What is required ::
For each line below, check for "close"; give only the total of lines where it occurs.

Dataset section ::

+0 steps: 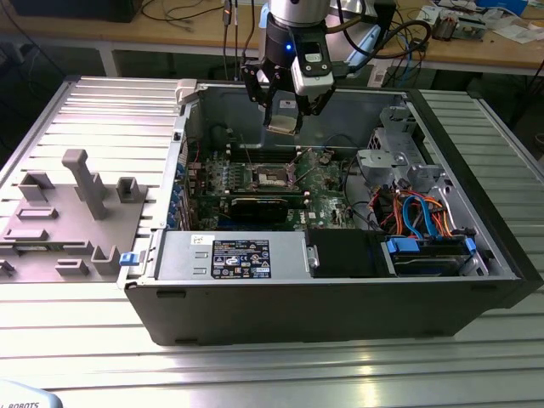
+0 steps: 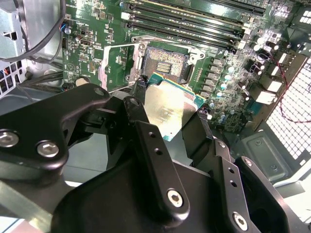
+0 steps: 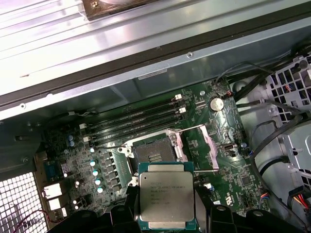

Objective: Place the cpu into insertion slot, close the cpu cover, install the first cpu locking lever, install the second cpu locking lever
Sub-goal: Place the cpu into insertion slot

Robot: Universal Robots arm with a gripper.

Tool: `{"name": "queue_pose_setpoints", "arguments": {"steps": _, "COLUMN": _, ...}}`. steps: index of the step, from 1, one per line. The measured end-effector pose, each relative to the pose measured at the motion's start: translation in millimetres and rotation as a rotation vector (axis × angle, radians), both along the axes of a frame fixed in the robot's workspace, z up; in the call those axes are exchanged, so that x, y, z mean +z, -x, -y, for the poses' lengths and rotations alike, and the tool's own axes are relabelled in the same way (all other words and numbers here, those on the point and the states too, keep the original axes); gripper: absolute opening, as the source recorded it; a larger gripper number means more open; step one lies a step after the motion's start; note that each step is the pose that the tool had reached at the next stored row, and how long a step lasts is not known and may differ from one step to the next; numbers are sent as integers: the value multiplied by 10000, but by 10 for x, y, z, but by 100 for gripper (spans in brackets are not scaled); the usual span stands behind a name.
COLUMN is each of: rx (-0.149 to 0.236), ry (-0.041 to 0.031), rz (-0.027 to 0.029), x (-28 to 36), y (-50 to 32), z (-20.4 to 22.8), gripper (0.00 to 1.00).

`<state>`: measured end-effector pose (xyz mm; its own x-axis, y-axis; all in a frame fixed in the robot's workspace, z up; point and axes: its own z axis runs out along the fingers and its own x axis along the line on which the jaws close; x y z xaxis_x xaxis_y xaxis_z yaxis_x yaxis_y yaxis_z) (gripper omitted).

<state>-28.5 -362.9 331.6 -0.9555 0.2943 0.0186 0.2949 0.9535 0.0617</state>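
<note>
The small square silvery-tan cpu (image 3: 166,196) lies flat, metal face up, pinched at opposite edges by the jaws of the black gripper (image 1: 283,119), which points straight down into the open dark-grey computer case (image 1: 340,297). The exterior view shows it held clear above the dark-centred, silver-rimmed insertion slot (image 1: 274,176); the first wrist view shows its edges roughly parallel to that slot's.

The cpu (image 3: 167,196) has a pale brushed-metal lid with a soft sheen, edged in green laminate. The claw (image 2: 170,104) is matt black, its links studded with shiny steel screws. The insertion slot (image 3: 154,154) has a dark centre and a bright metal rim, set in the glossy green motherboard (image 3: 233,160). The desk (image 1: 255,374) is ribbed, reflective aluminium. The computer case (image 1: 323,310) is matt black outside.
</note>
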Motion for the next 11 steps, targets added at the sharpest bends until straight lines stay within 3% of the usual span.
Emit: {"name": "queue_pose_setpoints", "arguments": {"steps": 11, "rx": -75, "ry": 0, "rz": 0, "x": 0, "y": 0, "z": 0, "gripper": 54}}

Answer for the task ::
2